# NumPy

The NumPy package contains a range of useful numerical tools, and it is also used by many other scientific and data science packages, like SciPy and pandas. NumPy has many features that are similar to the commercial software matlab, and if you have used matlab before there is a useful page that [compares NumPy and matlab functions](https://numpy.org/doc/stable/user/numpy-for-matlab-users.html). 

The fundamental type of variable that NumPy is built around is called an array. These are a lot like lists, but NumPy is optimised to perform mathematical operations on arrays of numbers. This means that some operations are much faster or more convenient using NumPy. Arrays are intended to represent mathematical vectors, matrices and tensors, and NumPy provides many of the mathematical operations we might perform on them.

It is standard to import NumPy as `np`:

In [None]:
import numpy as np

## Creating NumPy arrays

A NumPy array can be created using the method `array`:

In [None]:
x=np.array([1,2,3])

NumPy supports the creation of multi-dimensional arrays, for example the following code creates a matrix with 3 rows and 2 columns:

In [None]:
y=np.array([[1,2],[1,2],[1,2]])
y

Here the outer square brackets correspond to the rows and the inner square brackets correspond to the columns. It is also possible to have higher dimensional arrays, but we won't deal with these much in this notebook.
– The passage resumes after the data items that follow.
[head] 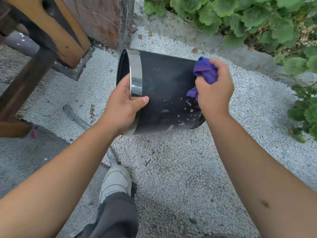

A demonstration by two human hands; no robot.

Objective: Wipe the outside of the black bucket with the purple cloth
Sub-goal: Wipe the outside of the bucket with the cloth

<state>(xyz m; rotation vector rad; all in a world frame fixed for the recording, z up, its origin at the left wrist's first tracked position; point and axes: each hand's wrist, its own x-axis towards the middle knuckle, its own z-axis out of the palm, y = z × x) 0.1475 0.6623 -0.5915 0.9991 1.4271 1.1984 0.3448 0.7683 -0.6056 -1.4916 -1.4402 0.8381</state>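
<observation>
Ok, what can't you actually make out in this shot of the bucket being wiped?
Head view only:
- The inside of the black bucket: its mouth faces away to the left, so only a dark sliver shows.
- The bucket's base and far side: turned away from the camera.
- Most of the purple cloth: bunched inside the right hand.
- The left hand fingers: curled over the rim, out of sight.
- The pale specks low on the bucket wall: too small to identify.

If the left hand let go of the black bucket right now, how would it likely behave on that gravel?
The black bucket is tipped on its side, so its round wall would probably roll, though the white gravel may slow it. One left hand at the shiny rim steadies it, suggesting it is fairly light. Droplets near the purple cloth hint at a slippery surface.
</observation>
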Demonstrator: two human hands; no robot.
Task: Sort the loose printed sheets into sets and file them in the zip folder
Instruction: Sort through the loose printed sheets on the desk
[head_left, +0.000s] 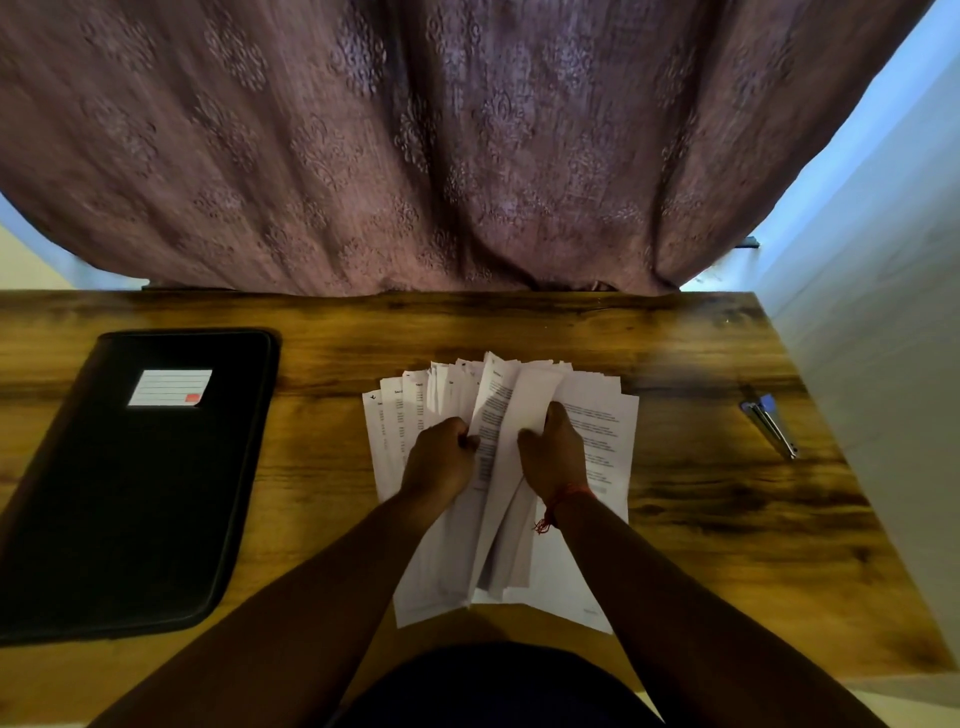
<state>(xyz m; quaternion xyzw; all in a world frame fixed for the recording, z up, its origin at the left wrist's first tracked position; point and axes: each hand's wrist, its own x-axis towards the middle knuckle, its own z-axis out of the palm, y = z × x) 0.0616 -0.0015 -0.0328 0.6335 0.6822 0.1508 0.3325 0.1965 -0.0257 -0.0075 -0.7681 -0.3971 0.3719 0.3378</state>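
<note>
A fanned pile of white printed sheets (597, 431) lies in the middle of the wooden table (675, 353). My left hand (439, 457) pinches the left part of the fan, fingers curled over several sheets. My right hand (553, 452) grips a lifted, bent sheet near the middle of the pile, thumb against the paper. A red thread is tied round my right wrist. The black zip folder (130, 493) lies flat and closed at the left of the table, with a white label on its cover.
A metal stapler with a blue part (769, 423) lies near the table's right edge. A patterned mauve curtain (415, 145) hangs behind the far edge. A pale wall stands to the right of the table.
</note>
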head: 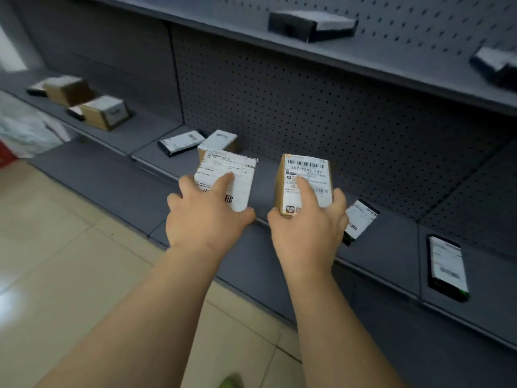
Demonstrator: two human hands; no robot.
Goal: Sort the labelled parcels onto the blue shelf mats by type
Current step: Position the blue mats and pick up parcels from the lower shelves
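Note:
My left hand (205, 212) grips a small cardboard box (236, 170) with a large white shipping label, index finger lying across the label. My right hand (307, 222) holds a second brown cardboard box (316, 169), its white barcode label reading "507-K503 447", index finger on top. Both boxes hover just above the front of the lower blue-grey shelf (263, 175). On that shelf lie flat black labelled pouches: one at the left (181, 142), one behind my right hand (359, 219), one at the right (447, 268).
Another labelled box (221, 140) stands behind the left-hand box. Two brown boxes (68, 89) (105, 111) sit on the shelf's far-left section. Dark parcels (310, 23) (496, 64) rest on the upper shelf. A white plastic bag (25, 127) lies on the tiled floor (56, 247).

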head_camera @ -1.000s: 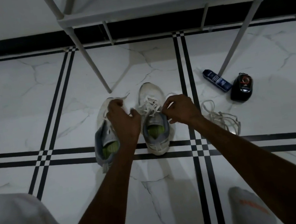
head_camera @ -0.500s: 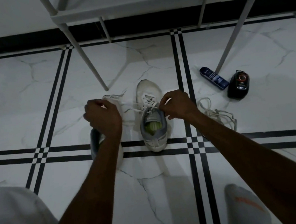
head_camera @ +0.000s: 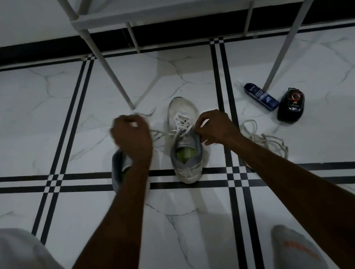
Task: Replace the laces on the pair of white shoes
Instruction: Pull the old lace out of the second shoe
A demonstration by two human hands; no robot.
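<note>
Near floor [head_camera: 185,235] bare between the forearms. Right shoe [head_camera: 185,142] stands on the tile stripe; right hand [head_camera: 214,127] pinches its collar edge. Left hand [head_camera: 131,136] curled around the lace [head_camera: 160,133], now pulled out left from the eyelets, no longer next to the right shoe. Left shoe [head_camera: 120,169] mostly hidden under that wrist. Loose lace [head_camera: 263,139] right. Farther: blue bottle [head_camera: 261,99], black case [head_camera: 291,108], rack leg [head_camera: 111,68] close beyond the shoes.

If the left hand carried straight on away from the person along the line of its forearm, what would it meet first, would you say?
Probably the shelf leg. The left hand, gripping the lace above the left shoe, points that way; only bare floor lies between. Depth is unclear, so it might pass above the leg's foot.
</note>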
Unlike lists, arrays must be **rectangular**, for example we get an error if we try to have a different number of columns in each row:

In [None]:
np.array([[1,2,3],[1,2]])

Restricting to rectangular arrays is one of the reasons that some operations on arrays can be faster than on lists. If you need to have non-rectangular arrays, then you might reconsider the data structure that you're using, or whether you can use zero to represent empty entries in an array, or you may need to rethink using NumPy.
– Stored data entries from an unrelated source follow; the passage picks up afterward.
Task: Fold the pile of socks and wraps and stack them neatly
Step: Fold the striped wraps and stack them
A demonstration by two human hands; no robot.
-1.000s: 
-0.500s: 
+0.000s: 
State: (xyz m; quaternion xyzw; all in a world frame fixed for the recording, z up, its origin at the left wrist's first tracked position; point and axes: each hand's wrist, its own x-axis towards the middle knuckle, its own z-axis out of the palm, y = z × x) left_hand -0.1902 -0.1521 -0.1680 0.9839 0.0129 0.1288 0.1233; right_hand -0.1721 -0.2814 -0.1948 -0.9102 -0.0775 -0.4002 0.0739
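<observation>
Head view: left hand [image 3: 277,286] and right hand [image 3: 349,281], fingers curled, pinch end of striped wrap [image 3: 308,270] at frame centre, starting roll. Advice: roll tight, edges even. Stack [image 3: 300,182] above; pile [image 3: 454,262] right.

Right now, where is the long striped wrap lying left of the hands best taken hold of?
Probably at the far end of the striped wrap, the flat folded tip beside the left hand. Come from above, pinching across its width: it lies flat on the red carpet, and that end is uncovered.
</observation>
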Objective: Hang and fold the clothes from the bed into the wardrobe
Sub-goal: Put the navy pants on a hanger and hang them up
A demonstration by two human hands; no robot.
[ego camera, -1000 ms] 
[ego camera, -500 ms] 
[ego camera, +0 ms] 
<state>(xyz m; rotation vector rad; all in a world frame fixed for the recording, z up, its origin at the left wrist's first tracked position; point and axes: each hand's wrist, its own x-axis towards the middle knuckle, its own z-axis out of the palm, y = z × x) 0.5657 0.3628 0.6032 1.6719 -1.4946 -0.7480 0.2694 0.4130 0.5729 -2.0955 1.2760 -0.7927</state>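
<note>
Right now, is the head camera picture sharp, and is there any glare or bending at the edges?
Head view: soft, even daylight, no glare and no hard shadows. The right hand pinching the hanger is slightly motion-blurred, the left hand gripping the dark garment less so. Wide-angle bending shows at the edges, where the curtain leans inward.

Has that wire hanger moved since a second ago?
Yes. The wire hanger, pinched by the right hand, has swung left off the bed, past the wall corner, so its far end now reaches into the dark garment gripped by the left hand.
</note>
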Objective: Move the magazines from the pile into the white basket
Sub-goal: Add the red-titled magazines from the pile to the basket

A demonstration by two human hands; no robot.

We can obtain information about the shape of the array using the `shape` attribute:

In [None]:
y.shape

This tells us that the variable `y` has 3 rows and 2 columns. The shape of the `x` variable is

In [None]:
x.shape

This tells us that `x` is one-dimensional, but note that its size is not (3,1). NumPy usually runs faster on such one-dimensional arrays, rather then forcing them to be row or columns vectors.

In [None]:
# You could force your variable to be a row vector:
x=np.array([[1,2,3]])
x.shape
# But doing so may make your code slower.

The `size` attribute tells us how many elements there are in the array

In [None]:
x.size

In [None]:
y.size

A common operation on vectors and matrices is to transpose them, i.e. reflect them along the diagonal. This can be achieved in NumPy using the method

In [None]:
y.T

Usually the arrays that we want to use will be much too big to define by hand, so there are built in methods to define arrays. It is common to start with an array of zeros and then fill in the entries using a loop. The `zeros` method can be used to create an array of zeros:

In [None]:
np.zeros(3)

We can also create multi-dimensional arrays by using a tuple to specify the dimensions of the array.

In [None]:
number_of_rows=3
number_of_columns=2
np.zeros((number_of_rows,number_of_columns))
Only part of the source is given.